Wednesday, April 29, 2009

Mama Black Widow, by Iceberg Slim

(pb; 1969)

From the back cover:

"Mama Black Widow tells the story of Otis Tilson, a comely and tragic homosexual queen adrift with his brothers and sisters in the dark, labyrinthine world of pimping, tricking, violence, and petty crime. Written in the jagged, vivid, and always authentic language of the homosexual underworld and the black ghetto, Mama Black Widow is a tour of a predatory urban hell. . ."

Review:

Alternately harsh, heartbreaking, explicitly violent and sexual, tender, and occasionally hyperbolic, Mama Black Widow is one of Slim's best books. It has a cohesive storyline and solid emotional base: the reader sees the unfolding dramas through the eyes of a forty-year old homosexual cross-dresser, Otis Tilson, who's trying to rein in what he feels is his perverse alter-ego, "that bitch Sally," while keep his sh*t together, which is damn near impossible with what's going on around him.

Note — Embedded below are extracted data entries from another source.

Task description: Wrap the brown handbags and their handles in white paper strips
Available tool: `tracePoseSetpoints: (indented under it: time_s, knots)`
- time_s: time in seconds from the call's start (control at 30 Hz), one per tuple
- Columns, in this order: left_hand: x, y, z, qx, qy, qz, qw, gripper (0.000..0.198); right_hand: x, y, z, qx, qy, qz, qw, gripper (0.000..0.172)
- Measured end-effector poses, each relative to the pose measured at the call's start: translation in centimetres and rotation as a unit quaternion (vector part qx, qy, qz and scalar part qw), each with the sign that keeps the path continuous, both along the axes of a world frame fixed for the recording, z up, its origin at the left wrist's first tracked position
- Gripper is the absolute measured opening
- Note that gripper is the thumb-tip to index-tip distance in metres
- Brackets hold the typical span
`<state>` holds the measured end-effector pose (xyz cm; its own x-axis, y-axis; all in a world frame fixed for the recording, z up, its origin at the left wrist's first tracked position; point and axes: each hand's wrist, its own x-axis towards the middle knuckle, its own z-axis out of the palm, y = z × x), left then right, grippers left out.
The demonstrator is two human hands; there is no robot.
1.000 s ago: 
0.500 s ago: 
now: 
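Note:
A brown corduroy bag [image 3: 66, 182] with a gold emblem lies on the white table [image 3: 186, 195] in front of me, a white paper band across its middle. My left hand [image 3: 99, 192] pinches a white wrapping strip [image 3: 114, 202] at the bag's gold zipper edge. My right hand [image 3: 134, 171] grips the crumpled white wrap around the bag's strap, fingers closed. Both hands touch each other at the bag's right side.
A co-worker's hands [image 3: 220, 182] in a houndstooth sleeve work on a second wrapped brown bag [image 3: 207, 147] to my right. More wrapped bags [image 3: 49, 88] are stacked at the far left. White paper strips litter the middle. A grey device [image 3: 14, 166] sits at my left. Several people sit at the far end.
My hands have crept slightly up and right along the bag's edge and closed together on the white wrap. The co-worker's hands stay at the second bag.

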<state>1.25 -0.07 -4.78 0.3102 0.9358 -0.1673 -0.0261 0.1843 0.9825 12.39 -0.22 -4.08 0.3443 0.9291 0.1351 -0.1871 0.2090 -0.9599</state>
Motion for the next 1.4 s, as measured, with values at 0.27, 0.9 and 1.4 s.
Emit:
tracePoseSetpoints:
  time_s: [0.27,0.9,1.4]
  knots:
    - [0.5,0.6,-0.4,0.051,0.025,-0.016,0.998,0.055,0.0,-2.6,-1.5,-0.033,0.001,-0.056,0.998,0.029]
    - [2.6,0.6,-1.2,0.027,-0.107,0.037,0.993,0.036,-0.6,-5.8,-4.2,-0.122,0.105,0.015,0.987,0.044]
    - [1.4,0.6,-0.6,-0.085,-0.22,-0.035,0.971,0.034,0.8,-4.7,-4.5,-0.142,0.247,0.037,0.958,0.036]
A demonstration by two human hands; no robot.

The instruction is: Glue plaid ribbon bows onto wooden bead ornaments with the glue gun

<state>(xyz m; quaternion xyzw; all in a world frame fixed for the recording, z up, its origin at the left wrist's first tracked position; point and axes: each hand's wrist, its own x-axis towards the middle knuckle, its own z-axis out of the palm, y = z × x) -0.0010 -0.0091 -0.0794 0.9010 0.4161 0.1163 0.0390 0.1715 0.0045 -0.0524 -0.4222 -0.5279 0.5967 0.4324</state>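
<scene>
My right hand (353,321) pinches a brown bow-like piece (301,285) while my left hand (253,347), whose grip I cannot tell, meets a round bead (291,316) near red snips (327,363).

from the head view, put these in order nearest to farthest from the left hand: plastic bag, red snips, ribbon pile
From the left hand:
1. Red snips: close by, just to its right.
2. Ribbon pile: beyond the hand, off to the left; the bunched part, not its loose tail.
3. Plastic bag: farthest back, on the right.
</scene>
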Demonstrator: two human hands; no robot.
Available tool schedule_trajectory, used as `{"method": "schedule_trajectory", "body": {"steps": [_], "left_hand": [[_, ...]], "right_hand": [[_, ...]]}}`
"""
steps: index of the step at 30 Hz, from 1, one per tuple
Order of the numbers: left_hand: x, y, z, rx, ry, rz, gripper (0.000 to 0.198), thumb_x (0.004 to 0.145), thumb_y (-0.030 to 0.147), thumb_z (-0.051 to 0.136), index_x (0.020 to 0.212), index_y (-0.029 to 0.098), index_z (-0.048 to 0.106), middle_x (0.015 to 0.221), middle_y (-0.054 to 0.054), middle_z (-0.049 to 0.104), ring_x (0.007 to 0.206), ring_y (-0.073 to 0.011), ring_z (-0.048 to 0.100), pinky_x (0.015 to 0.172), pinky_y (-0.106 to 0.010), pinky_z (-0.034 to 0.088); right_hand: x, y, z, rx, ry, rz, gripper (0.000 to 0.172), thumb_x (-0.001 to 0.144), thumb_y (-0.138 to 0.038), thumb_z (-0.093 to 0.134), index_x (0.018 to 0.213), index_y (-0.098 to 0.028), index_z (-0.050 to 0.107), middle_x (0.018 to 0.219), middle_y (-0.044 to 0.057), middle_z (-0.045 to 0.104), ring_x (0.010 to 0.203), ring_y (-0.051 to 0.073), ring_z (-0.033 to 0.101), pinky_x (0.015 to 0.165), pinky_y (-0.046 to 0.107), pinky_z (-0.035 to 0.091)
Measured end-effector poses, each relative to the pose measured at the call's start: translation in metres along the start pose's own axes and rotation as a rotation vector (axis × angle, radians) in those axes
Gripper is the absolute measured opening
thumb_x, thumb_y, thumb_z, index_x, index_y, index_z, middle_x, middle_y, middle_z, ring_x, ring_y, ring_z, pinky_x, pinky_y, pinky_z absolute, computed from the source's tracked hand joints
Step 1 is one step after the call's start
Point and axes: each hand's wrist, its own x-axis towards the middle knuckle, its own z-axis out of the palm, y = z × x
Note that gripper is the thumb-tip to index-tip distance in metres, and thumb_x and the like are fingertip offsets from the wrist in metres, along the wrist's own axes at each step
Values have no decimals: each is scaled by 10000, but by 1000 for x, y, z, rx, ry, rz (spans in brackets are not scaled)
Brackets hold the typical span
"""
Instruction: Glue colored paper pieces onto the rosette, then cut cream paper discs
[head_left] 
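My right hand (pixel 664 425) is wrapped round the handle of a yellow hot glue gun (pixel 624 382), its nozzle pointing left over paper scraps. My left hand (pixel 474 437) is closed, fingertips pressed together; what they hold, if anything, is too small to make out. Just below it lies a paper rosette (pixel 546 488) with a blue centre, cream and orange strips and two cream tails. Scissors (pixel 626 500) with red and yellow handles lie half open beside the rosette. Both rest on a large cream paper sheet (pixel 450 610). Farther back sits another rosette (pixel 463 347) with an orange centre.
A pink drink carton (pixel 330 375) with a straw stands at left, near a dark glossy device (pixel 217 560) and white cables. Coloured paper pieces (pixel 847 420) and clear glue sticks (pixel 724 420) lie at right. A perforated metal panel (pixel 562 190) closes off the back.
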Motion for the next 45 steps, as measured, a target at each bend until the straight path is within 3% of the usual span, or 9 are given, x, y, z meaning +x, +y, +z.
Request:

As the novel transpires, one of Otis's brothers (Junior) and one of sisters (Bessie) succumb to the corrupting, fast-cash draw of the streets by turning to crime and prostitution; Otis's clean-cut sister, Carol, courting an adoring white boy, suffers greatly at the hands of their manipulative, cold-hearted mother (Sedalia Tilson, aka "Mama"), who's trying to sell Carol (as a wife) to a hideously-scarred, wealthy thug, Lockjaw Hudson.

Frank Tilson (aka, "Papa"), good-hearted, hard-working father of Otis, Junior, Bessie, and Carol, fares no better than his children: Sedalia's public belittlement of him, coupled with other situational factors, eventually turns him into a pathetic drunk.

The above descriptions may read like spoilers to the book, but they're not. The characters, consistent and fated, are the main draw here -- along with the coarse, sometimes tender, intensity of Slim's writing.

Minor nit: a couple of his characters -- usually male -- speechify about Black politics and society in a forced, uncharacteristic manner. Their outlooks are consistent with their barely-reined-in rants, but their word choices are too educated, or "high-fallutin'," for these characters, who, for the most part, possess little book learning.

That nit aside, this is a wow-worthy read. The ending's not happy, but then, given what precedes it, any reasonable reader wouldn't expect it to be.

Check it out.

The resulting film is scheduled to be released stateside in 2011. Will De Los Santos scripts; Darren Grant is set to co-produce and direct.

Brian J. White is rumored to be playing Otis Tilson. Mos Def is scheduled to play Papa Tilson. Anthony Anderson is scheduled to play Lockjaw Hudson. Rihana is rumored to be playing Carol Tilson. Macy Gray is scheduled to play Jonnie Mae Hudson.